Work instruction>
Begin at the line containing "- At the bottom" in the entries below and end at the line containing "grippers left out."; transcribe that range exactly and nothing outside it.

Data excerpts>

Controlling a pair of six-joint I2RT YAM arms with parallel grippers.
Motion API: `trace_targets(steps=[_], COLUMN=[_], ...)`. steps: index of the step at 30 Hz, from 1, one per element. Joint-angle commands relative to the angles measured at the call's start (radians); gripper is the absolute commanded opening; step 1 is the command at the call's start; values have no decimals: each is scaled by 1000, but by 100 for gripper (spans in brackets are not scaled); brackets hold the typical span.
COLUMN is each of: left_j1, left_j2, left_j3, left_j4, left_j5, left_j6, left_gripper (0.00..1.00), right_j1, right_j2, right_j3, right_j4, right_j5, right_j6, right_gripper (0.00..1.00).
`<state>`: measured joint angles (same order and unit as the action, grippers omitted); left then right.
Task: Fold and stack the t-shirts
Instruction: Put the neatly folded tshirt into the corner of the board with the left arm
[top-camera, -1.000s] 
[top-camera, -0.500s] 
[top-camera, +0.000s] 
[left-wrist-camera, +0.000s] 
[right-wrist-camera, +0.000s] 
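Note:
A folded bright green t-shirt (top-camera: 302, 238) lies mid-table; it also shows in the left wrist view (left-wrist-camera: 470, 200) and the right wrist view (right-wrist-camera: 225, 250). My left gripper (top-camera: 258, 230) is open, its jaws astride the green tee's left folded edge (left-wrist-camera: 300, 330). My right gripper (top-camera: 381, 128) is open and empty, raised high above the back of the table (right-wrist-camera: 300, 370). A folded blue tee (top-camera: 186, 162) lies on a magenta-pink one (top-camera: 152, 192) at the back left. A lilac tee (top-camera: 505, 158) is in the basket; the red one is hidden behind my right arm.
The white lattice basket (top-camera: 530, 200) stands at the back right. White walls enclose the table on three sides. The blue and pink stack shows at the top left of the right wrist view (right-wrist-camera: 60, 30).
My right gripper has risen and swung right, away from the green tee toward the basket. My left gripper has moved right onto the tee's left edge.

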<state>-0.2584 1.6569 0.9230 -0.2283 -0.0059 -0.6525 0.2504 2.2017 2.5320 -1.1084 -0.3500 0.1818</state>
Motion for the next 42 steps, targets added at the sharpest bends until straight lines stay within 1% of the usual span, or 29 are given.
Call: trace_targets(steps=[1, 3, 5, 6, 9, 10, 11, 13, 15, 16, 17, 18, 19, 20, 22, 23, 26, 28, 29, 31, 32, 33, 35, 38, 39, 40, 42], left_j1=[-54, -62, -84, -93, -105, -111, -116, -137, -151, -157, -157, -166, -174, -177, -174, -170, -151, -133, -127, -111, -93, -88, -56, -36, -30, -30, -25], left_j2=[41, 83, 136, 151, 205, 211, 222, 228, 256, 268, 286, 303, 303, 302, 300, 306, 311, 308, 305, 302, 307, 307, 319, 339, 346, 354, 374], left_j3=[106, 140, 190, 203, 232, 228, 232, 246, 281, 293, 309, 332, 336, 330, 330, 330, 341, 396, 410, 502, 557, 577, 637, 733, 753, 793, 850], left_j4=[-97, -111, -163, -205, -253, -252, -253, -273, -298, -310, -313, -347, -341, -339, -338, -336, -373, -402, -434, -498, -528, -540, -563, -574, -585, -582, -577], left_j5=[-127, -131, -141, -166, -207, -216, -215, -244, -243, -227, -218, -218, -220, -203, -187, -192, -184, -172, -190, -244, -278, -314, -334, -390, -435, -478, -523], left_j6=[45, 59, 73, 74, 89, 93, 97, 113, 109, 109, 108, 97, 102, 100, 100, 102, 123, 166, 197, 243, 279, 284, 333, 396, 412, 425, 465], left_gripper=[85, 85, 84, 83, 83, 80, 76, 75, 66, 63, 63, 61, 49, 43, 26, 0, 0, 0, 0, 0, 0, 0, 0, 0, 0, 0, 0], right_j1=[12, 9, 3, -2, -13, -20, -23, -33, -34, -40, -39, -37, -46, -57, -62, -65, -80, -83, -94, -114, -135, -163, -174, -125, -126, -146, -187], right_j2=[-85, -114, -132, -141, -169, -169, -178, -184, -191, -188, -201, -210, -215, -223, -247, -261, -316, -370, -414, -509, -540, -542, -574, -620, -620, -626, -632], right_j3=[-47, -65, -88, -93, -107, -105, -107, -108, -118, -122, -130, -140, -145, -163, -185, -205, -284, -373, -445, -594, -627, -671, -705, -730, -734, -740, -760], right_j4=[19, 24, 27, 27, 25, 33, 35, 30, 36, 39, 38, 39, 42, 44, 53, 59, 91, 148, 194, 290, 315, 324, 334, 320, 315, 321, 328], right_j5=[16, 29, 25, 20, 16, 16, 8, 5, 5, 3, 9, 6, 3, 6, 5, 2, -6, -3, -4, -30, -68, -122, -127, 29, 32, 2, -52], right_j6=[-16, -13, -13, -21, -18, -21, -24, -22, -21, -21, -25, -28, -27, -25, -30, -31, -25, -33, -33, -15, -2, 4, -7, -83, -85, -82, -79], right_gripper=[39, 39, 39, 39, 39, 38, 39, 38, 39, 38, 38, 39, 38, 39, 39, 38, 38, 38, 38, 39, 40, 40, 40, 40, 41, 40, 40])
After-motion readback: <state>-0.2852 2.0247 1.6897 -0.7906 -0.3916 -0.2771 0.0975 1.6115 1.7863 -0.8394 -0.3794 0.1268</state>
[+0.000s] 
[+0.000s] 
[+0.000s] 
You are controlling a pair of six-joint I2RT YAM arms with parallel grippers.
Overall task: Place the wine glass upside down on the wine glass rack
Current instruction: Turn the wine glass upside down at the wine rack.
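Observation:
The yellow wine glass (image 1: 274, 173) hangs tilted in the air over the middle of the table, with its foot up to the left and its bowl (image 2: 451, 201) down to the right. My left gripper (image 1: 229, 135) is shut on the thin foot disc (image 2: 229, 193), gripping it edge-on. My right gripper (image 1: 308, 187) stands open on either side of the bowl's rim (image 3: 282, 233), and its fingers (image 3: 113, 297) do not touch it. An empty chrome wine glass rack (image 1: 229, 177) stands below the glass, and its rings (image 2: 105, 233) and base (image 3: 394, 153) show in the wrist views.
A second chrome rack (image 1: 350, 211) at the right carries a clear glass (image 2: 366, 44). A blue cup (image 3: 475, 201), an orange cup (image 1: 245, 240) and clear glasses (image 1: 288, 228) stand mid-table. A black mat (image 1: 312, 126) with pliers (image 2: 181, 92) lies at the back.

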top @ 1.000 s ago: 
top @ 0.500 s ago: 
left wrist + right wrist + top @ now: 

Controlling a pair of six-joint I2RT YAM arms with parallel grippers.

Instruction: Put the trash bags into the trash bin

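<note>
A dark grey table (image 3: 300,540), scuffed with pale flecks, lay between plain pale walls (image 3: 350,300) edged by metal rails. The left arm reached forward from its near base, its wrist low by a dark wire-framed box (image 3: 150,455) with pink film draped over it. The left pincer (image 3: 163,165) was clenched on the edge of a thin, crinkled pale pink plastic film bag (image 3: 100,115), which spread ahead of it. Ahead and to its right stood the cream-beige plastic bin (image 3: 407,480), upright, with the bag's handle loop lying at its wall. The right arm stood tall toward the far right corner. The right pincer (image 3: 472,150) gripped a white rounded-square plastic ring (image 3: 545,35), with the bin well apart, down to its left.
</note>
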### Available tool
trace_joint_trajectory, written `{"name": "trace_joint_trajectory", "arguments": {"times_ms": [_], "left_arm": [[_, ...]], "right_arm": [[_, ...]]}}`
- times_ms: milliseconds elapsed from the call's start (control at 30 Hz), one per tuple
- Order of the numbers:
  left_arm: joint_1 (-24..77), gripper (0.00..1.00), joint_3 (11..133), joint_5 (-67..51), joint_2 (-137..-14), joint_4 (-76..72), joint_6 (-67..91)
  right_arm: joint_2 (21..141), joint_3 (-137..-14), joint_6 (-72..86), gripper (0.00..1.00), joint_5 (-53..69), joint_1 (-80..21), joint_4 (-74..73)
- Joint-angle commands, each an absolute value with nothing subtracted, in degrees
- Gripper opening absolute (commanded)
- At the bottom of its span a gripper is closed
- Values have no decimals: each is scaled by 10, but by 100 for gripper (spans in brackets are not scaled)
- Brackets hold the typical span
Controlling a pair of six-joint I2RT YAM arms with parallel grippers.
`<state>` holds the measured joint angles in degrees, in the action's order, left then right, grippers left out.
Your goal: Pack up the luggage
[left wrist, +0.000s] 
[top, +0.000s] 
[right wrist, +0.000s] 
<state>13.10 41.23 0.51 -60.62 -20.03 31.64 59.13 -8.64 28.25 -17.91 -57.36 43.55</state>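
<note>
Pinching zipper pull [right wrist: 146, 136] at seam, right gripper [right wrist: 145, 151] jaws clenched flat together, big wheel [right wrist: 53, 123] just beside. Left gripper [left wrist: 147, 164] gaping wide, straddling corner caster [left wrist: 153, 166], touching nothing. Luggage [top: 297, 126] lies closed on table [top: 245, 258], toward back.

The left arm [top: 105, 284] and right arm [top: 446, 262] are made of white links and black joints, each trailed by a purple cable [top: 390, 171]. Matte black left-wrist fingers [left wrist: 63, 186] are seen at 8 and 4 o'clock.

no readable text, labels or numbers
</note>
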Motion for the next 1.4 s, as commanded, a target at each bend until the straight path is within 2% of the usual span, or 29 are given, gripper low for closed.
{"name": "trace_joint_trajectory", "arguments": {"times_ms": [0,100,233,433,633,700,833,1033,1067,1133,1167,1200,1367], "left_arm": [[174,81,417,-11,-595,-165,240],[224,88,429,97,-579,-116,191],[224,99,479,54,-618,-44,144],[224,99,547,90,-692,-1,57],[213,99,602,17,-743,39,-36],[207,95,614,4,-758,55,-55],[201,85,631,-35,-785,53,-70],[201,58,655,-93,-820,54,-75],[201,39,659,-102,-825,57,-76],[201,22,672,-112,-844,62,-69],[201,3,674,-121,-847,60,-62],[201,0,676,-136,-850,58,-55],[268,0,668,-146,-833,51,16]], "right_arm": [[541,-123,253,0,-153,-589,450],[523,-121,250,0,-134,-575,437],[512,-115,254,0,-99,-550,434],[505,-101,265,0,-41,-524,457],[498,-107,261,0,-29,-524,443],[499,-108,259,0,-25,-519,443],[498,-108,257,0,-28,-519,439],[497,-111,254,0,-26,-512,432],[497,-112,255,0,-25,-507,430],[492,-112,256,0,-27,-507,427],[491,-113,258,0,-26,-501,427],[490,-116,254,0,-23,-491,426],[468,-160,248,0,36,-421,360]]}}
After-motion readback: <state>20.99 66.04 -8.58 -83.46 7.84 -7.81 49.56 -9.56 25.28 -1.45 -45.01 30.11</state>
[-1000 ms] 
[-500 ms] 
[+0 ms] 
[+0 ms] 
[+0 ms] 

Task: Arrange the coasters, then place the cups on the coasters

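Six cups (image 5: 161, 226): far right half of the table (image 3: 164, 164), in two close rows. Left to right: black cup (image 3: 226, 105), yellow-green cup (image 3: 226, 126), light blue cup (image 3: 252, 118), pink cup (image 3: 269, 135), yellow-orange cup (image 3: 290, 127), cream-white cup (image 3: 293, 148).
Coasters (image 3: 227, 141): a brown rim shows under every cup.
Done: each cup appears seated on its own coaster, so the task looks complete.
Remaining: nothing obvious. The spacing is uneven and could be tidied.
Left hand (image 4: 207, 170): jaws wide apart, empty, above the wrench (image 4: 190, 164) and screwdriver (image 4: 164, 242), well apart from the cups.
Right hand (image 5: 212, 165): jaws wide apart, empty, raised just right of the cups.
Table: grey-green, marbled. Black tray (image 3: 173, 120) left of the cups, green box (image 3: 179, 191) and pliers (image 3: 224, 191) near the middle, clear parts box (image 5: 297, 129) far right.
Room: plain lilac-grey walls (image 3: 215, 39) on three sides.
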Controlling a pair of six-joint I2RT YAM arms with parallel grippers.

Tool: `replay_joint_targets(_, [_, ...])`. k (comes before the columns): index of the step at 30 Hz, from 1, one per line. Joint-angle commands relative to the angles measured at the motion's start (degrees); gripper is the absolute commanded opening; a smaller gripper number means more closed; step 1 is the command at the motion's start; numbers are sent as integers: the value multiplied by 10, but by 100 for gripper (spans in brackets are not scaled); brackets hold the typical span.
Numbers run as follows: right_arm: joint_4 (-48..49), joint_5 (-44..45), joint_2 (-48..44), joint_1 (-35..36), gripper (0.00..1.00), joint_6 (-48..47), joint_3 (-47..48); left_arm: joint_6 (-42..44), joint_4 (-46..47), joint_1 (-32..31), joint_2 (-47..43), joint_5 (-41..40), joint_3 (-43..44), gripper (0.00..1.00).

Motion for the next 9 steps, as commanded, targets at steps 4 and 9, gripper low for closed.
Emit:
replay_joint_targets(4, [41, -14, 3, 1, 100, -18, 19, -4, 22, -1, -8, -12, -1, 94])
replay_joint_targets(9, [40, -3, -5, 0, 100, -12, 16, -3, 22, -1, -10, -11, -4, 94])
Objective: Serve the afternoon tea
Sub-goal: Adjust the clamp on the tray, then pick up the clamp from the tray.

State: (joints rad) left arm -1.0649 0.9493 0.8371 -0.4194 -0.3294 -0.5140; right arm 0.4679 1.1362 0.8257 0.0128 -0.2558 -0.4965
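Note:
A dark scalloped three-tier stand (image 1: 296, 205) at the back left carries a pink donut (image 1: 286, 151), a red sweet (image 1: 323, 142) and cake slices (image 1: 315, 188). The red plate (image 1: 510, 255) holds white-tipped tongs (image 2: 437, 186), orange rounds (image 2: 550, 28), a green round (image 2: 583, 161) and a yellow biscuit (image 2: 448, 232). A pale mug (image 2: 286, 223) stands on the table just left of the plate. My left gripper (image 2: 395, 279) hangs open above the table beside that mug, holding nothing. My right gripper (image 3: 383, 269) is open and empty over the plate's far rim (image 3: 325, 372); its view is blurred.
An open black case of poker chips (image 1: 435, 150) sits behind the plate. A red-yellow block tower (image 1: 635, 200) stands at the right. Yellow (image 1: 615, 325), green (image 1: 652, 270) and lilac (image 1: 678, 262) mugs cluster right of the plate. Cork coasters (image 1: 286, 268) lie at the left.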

Exercise output>
- At the bottom of its span a gripper is closed
- Values have no decimals: each is scaled by 10, but by 100 for gripper (spans in brackets are not scaled)
- Brackets hold the typical span
Controlling a pair of six-joint I2RT YAM arms with parallel grippers.
`<state>` holds the measured joint angles in degrees, in the action's order, left then right, grippers left out.

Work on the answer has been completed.